*WHAT IS BEING ASKED:* Restate the material below word for word, from its first line to its last.
* * * * *
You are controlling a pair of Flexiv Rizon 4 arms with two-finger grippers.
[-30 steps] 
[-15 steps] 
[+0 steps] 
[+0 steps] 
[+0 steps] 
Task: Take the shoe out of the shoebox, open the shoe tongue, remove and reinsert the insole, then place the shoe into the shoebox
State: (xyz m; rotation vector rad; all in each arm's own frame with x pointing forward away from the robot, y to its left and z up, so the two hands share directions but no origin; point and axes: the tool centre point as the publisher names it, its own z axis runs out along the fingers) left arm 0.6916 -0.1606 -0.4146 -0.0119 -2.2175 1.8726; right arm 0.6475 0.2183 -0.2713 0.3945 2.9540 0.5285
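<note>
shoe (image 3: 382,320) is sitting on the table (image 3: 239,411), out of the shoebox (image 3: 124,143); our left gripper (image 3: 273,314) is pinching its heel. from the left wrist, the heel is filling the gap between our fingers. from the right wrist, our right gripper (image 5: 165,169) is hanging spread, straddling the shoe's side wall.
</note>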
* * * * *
*WRITTEN SOLUTION:*
You are controlling a pair of Flexiv Rizon 4 arms with two-finger grippers.
[-30 steps] 
[-15 steps] 
[+0 steps] 
[+0 steps] 
[+0 steps] 
Task: Take the shoe out of the shoebox, open the shoe tongue, remove and reinsert the insole, then place the shoe into the shoebox
State: (xyz m; rotation vector rad; all in each arm's own frame with x pointing forward away from the robot, y to its left and z up, so the two hands share directions but no origin; point and axes: the tool centre point as the publisher names it, its own z axis runs out along the fingers) left arm 0.6916 -0.1606 -0.4146 -0.0119 -2.2175 1.8726; right arm 0.6475 0.2183 -0.2713 0.3945 2.9540 0.5285
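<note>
shoe (image 3: 382,320) is sitting on the table (image 3: 239,411), out of the shoebox (image 3: 124,143); our left gripper (image 3: 273,314) is pinching its heel. from the left wrist, the heel is filling the gap between our fingers. from the right wrist, our right gripper (image 5: 165,169) is hanging spread, straddling the shoe's side wall.
</note>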

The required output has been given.